**What is expected**
From the first line to the last, return the data exactly as it stands.
▬▬▬▬▬▬▬▬▬▬
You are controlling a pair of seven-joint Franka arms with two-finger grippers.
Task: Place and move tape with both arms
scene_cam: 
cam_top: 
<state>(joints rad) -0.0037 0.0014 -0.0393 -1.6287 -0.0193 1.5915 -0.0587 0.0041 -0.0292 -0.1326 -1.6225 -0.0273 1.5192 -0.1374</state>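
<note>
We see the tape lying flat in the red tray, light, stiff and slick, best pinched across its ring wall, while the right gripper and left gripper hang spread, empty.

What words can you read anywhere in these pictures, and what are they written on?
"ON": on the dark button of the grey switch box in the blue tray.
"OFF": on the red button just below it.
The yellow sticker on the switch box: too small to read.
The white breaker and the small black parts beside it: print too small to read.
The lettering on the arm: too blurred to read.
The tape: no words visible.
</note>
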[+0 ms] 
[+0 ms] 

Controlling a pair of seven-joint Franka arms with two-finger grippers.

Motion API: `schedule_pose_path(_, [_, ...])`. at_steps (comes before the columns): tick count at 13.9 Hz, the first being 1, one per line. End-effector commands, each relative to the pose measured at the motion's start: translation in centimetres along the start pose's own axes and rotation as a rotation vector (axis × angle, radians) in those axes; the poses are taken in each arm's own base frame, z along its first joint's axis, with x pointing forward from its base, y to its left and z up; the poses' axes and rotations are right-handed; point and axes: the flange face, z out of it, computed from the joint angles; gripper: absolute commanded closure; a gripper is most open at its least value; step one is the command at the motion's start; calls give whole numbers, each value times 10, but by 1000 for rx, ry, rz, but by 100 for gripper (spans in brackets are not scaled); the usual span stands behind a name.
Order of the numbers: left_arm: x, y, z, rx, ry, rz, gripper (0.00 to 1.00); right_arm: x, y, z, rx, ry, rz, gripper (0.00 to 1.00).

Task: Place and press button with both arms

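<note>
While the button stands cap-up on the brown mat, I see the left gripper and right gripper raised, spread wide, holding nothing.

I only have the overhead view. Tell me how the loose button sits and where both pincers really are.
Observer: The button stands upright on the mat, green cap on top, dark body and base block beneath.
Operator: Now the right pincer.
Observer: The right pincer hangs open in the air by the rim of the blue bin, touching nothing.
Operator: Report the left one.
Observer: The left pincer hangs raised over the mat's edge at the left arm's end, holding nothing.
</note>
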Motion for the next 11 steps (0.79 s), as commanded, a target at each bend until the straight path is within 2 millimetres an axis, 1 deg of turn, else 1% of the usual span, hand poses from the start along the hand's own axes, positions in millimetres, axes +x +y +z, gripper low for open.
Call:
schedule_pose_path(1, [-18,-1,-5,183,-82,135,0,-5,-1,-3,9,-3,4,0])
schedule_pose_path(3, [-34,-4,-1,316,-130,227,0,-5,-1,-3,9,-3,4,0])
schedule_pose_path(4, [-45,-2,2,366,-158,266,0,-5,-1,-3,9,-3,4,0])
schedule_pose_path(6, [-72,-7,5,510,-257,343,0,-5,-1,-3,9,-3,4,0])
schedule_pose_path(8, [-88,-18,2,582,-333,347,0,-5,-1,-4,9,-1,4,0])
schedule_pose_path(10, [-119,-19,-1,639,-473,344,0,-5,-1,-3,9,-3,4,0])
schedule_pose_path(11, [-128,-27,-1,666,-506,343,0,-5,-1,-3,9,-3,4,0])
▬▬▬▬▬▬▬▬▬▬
**Solution for this task**
You are controlling a pair of seven-joint Franka arms with two-finger grippers.
Task: Place and move tape with both arms
scene_cam: 
cam_top: 
<state>(joints rad) -0.0037 0.0014 -0.0393 -1.6287 -0.0193 1.5915 -0.0587 0.0041 -0.0292 -0.1326 -1.6225 -0.0273 1.5192 -0.1374</state>
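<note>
We see the tape lying flat in the red tray, light, stiff and slick, best pinched across its ring wall, while the right gripper and left gripper hang spread, empty.

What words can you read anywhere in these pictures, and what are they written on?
"ON": on the dark button of the grey switch box in the blue tray.
"OFF": on the red button just below it.
The yellow sticker on the switch box: too small to read.
The white breaker and the small black parts beside it: print too small to read.
The lettering on the arm: too blurred to read.
The tape: no words visible.
</note>
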[+0 ms] 
[+0 ms] 

Controlling a pair of seven-joint Franka arms with two-finger grippers.

Motion API: `schedule_pose_path(_, [_, ...])`. at_steps (comes before the columns): tick count at 13.9 Hz, the first being 1, one per line. End-effector commands, each relative to the pose measured at the motion's start: translation in centimetres along the start pose's own axes and rotation as a rotation vector (axis × angle, radians) in those axes; the poses are taken in each arm's own base frame, z along its first joint's axis, with x pointing forward from its base, y to its left and z up; the poses' axes and rotations are right-handed; point and axes: the flange face, z out of it, computed from the joint angles; gripper: absolute commanded closure; a gripper is most open at its least value; step one is the command at the motion's start; calls give whole numbers, each value times 10, but by 1000 for rx, ry, rz, but by 100 for gripper (spans in brackets are not scaled); the usual span stands behind a name.
Order of the numbers: left_arm: x, y, z, rx, ry, rz, gripper (0.00 to 1.00); right_arm: x, y, z, rx, ry, rz, gripper (0.00 to 1.00).

Task: Place and press button with both arms

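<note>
While the button stands cap-up on the brown mat, I see the left gripper and right gripper raised, spread wide, holding nothing.

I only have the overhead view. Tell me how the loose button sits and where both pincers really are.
Observer: The button stands upright on the mat, green cap on top, dark body and base block beneath.
Operator: Now the right pincer.
Observer: The right pincer hangs open in the air by the rim of the blue bin, touching nothing.
Operator: Report the left one.
Observer: The left pincer hangs raised over the mat's edge at the left arm's end, holding nothing.
</note>
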Motion for the next 11 steps (0.79 s), as commanded, a target at each bend until the straight path is within 2 millimetres an axis, 1 deg of turn, else 1% of the usual span, hand poses from the start along the hand's own axes, positions in millimetres, axes +x +y +z, gripper low for open.
Call:
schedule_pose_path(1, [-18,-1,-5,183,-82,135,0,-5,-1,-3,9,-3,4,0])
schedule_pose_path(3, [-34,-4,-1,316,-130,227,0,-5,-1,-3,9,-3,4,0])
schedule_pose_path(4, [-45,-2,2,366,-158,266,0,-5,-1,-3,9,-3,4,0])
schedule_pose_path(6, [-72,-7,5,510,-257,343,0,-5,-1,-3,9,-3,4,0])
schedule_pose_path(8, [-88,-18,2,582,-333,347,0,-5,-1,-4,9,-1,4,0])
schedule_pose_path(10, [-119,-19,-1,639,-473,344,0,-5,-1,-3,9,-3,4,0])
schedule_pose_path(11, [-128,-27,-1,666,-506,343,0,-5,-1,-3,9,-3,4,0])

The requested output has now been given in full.